Directions for this task
The entire listing below is to be written out exactly, minus the pictures.

Given material
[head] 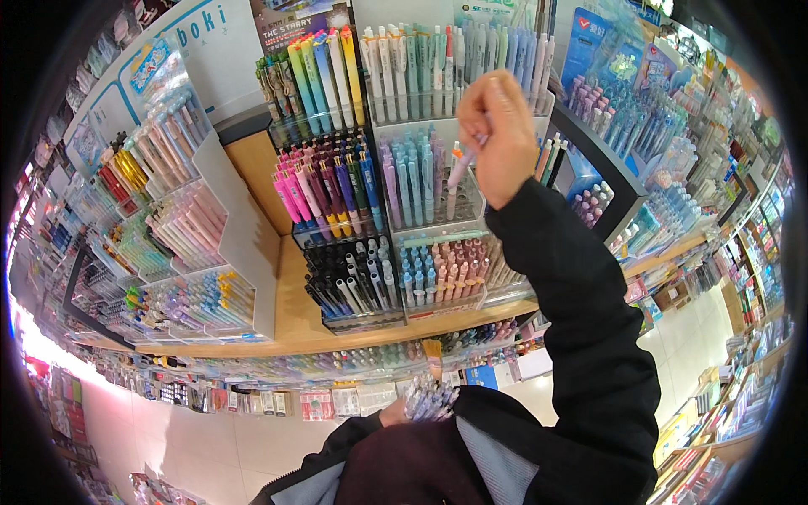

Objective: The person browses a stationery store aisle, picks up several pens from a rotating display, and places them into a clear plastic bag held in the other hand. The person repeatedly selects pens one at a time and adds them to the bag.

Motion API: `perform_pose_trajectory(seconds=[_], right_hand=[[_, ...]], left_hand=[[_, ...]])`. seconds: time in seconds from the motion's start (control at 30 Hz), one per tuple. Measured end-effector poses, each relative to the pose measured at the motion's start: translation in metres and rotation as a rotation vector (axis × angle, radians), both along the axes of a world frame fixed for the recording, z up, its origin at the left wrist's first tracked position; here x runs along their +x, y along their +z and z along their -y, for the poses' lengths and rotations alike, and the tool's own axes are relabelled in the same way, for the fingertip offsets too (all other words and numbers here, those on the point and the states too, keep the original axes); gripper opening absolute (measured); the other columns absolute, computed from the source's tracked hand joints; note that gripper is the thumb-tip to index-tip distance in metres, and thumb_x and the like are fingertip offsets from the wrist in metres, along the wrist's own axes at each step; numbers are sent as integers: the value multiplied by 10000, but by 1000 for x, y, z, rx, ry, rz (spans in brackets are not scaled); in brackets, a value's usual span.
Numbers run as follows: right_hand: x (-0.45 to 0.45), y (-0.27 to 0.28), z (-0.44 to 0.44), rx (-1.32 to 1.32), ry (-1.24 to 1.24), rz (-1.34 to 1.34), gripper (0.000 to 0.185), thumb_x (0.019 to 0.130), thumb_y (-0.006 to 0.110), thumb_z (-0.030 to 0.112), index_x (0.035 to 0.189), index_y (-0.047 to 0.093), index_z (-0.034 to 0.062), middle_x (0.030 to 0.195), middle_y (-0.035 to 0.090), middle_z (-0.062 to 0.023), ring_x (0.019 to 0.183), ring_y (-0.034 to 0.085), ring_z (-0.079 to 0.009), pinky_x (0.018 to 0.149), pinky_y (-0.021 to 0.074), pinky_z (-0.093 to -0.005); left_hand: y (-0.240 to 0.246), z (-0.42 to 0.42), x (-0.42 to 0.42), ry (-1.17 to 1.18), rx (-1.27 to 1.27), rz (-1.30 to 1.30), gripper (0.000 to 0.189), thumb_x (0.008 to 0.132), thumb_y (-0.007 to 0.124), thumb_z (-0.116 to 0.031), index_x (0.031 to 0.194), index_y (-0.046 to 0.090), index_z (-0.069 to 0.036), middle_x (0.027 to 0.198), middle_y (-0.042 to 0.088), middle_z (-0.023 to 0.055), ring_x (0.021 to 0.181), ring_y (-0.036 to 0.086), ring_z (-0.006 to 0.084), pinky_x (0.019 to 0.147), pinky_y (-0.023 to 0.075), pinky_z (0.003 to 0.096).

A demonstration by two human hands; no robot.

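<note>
My right hand (500, 136) is raised in front of the middle rack and grips a pale lilac pen (459, 169), which points down. Just behind that pen is the middle tier (467, 205) of a clear pen rack, with round holes showing at its right side. Lilac and light blue pens (413, 180) stand upright in the left part of this tier. Low against my body, my left hand (394, 413) holds a bundle of pens (430, 399). A flat brush (433, 355) with tan bristles sticks up just beyond the bundle; its lower end is hidden.
A mint-green pen (445, 238) lies across the bottom tier. Dark pens (350, 278) fill the rack to its left. Another display rack (243, 252) stands farther left on the wooden shelf (297, 341). A black frame edge (615, 170) rises at right, near my forearm.
</note>
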State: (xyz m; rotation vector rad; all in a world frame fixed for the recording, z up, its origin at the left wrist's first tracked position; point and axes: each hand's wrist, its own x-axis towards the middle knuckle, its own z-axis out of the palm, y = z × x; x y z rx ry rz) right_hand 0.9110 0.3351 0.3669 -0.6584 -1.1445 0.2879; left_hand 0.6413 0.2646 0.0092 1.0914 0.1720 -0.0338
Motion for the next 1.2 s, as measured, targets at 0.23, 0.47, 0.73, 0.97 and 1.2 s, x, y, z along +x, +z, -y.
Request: perform_pose_trajectory(seconds=[0.23, 0.47, 0.73, 0.97, 1.2], right_hand=[[-7, -43, -32, -93, -83, 55, 208, 988, 394, 202, 835, 465, 80, 655, 343, 45, 568, 287, -31, 487, 236, -207], [0, -51, -37, -34, -568, 590, 141, 937, 489, 172, 892, 545, 51, 790, 499, -45, 780, 471, -183, 691, 378, -322], [31, -27, -26, -210, -927, 1343, 523, 973, 332, 466, 1318, 460, 93, 1243, 495, -120, 1232, 367, -318, 1039, 222, -443], [30, -23, -35, -284, -778, 1490, 646, 949, 285, 573, 1417, 313, 129, 1389, 387, -138, 1309, 292, -333, 1086, 177, -491], [43, 3, -6, -200, -662, 672, 295, 864, 587, 270, 980, 645, 4, 898, 653, -139, 856, 605, -291, 780, 452, -390]], left_hand=[[-9, 2, -6, 4, 175, 50, 308, 902, 591, -127, 1190, 516, -50, 1172, 524, 56, 1092, 495, 167, 943, 379, 305], [10, 2, 0, 50, 287, 101, 260, 908, 579, -125, 1154, 546, -48, 1120, 552, 58, 1050, 511, 173, 913, 395, 302], [18, -1, 7, -64, 215, 54, 442, 894, 615, -142, 1302, 470, -50, 1272, 497, 66, 1171, 456, 178, 981, 359, 312], [-3, -6, 10, -38, 295, 109, 435, 888, 623, -162, 1284, 486, -44, 1260, 518, 64, 1165, 465, 181, 981, 358, 311], [-10, -9, 6, -28, 335, 46, 412, 896, 614, -203, 1256, 504, -37, 1226, 537, 77, 1132, 484, 190, 955, 378, 319]])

Written response
[head] 

Objective: The person browses a stationery store aisle, picks up several pens from a rotating display, and places them into a clear plastic bag held in the other hand. The person repeatedly selects pens one at a time and adds them to the bag.

Motion API: `perform_pose_trajectory(seconds=[_], right_hand=[[_, ...]], left_hand=[[_, ...]])`. seconds: time in seconds from the motion's start (control at 30 Hz), one per tuple. Measured end-effector poses, each relative to the pose measured at the motion's start: translation in metres and rotation as a rotation vector (axis × angle, radians), both along the axes of a world frame fixed for the recording, z up, its origin at the left wrist's first tracked position; here x runs along their +x, y along their +z and z along their -y, for the poses' lengths and rotations alike, and the tool's own axes are relabelled in the same way, for the fingertip offsets too (all other words and numbers here, those on the point and the states too, keep the original axes); gripper opening absolute (measured); the other columns absolute, computed from the source's tracked hand joints; note that gripper is the thumb-tip to index-tip distance in metres, and thumb_x and the like are fingertip offsets from the wrist in metres, along the wrist's own axes at each step; numbers are sent as integers: the value multiplied by 10000, but by 1000 for x, y, z, rx, ry, rz (spans in brackets are not scaled); in brackets, a value's usual span.
Numbers run as follows: right_hand: x (-0.45 to 0.45), y (-0.27 to 0.28), z (-0.44 to 0.44), rx (-1.32 to 1.32), ry (-1.24 to 1.24), rz (-1.34 to 1.34), gripper (0.000 to 0.185), thumb_x (0.019 to 0.130), thumb_y (-0.006 to 0.110), thumb_z (-0.030 to 0.112), index_x (0.035 to 0.189), index_y (-0.047 to 0.093), index_z (-0.034 to 0.062), middle_x (0.030 to 0.195), middle_y (-0.035 to 0.090), middle_z (-0.062 to 0.023), ring_x (0.019 to 0.183), ring_y (-0.034 to 0.085), ring_z (-0.079 to 0.009), pinky_x (0.018 to 0.149), pinky_y (-0.021 to 0.074), pinky_z (-0.093 to -0.005); left_hand: y (-0.240 to 0.246), z (-0.42 to 0.42), x (-0.42 to 0.42), ry (-1.17 to 1.18), rx (-1.27 to 1.27), rz (-1.30 to 1.30), gripper (0.000 to 0.189), thumb_x (0.008 to 0.132), thumb_y (-0.007 to 0.124), thumb_z (-0.116 to 0.031), index_x (0.031 to 0.194), index_y (-0.046 to 0.090), index_z (-0.069 to 0.036), middle_x (0.027 to 0.198), middle_y (-0.042 to 0.088), middle_z (-0.023 to 0.055), ring_x (0.021 to 0.181), ring_y (-0.036 to 0.086), ring_z (-0.006 to 0.084), pinky_x (0.019 to 0.147), pinky_y (-0.023 to 0.075), pinky_z (0.003 to 0.096).

A demonstration by two human hands; no robot.

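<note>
My right hand (500, 136) is raised in front of the middle rack and grips a pale lilac pen (459, 169), which points down. Just behind that pen is the middle tier (467, 205) of a clear pen rack, with round holes showing at its right side. Lilac and light blue pens (413, 180) stand upright in the left part of this tier. Low against my body, my left hand (394, 413) holds a bundle of pens (430, 399). A flat brush (433, 355) with tan bristles sticks up just beyond the bundle; its lower end is hidden.
A mint-green pen (445, 238) lies across the bottom tier. Dark pens (350, 278) fill the rack to its left. Another display rack (243, 252) stands farther left on the wooden shelf (297, 341). A black frame edge (615, 170) rises at right, near my forearm.
</note>
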State: (xyz m; rotation vector rad; all in a world frame fixed for the recording, z up, its origin at the left wrist's first tracked position; point and axes: each hand's wrist, its own x-axis towards the middle knuckle, its own z-axis out of the palm, y = z × x; x y z rx ry rz) right_hand 0.9110 0.3351 0.3669 -0.6584 -1.1445 0.2879; left_hand 0.6413 0.2646 0.0092 1.0914 0.1720 -0.0338
Motion for the next 1.2 s, as measured, targets at 0.23, 0.47, 0.73, 0.97 and 1.2 s, x, y, z along +x, +z, -y.
Request: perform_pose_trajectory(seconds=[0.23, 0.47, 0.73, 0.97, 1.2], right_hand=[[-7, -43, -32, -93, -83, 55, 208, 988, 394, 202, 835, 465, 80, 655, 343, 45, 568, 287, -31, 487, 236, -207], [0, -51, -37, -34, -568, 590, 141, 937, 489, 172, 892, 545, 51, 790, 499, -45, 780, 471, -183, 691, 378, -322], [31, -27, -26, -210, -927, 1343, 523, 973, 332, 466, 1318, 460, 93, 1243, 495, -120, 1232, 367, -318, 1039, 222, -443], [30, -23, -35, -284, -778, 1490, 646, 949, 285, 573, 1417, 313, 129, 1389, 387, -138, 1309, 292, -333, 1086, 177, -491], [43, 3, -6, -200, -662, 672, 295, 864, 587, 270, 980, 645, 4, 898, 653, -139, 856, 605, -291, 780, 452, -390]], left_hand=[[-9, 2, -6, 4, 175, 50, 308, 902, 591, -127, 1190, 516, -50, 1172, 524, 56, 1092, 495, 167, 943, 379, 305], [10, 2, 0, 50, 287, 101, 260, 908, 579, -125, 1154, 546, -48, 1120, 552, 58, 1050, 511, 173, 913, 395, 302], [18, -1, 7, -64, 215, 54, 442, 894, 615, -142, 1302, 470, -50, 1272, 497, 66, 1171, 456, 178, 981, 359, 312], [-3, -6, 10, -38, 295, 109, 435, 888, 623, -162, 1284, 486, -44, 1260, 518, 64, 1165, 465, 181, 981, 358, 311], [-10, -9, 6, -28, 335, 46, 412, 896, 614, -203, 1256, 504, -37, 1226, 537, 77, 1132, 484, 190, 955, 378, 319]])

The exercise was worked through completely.